What you should do:
Only the count is expected: the number of lines below that contain "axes".

The data:

........

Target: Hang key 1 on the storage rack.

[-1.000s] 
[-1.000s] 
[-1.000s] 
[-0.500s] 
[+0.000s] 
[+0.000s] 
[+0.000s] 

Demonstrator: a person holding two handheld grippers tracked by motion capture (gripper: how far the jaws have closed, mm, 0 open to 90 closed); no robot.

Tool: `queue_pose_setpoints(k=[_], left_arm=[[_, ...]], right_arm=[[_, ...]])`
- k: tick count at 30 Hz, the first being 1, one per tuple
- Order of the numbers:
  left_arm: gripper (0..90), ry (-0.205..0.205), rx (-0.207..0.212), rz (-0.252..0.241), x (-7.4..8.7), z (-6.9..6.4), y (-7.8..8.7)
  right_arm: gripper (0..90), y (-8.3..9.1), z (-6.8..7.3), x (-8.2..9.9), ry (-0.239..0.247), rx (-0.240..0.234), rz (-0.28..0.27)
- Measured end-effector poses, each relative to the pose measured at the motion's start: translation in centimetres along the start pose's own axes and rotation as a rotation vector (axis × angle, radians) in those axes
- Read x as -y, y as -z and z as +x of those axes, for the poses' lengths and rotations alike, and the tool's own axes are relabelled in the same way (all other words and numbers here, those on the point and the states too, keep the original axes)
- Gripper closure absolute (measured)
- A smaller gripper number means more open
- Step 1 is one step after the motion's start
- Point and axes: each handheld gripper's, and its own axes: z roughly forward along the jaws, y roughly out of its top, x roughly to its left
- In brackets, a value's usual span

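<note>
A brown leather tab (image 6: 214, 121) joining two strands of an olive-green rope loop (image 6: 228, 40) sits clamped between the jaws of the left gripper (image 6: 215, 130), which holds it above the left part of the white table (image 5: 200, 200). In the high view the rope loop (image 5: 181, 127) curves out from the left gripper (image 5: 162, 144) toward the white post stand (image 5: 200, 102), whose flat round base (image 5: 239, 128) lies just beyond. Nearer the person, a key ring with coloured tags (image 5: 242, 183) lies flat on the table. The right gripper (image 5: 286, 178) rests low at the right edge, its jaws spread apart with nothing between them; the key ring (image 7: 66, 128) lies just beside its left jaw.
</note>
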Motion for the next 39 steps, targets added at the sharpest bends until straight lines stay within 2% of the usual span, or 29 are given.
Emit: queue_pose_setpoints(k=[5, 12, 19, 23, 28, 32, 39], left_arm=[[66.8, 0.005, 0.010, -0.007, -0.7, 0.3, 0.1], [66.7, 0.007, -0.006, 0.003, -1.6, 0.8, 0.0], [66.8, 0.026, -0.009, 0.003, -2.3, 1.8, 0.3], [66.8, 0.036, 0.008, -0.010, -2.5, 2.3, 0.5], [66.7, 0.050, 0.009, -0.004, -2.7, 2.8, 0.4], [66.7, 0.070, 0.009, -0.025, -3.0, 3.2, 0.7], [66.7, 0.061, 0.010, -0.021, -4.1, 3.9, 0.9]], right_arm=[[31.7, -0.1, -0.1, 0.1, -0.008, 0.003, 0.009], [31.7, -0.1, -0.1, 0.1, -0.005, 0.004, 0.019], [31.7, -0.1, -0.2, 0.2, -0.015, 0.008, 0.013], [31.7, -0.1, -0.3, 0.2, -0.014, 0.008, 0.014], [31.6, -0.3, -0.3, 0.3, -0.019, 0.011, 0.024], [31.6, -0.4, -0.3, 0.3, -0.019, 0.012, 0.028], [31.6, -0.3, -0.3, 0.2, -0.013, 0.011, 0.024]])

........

Output below:
3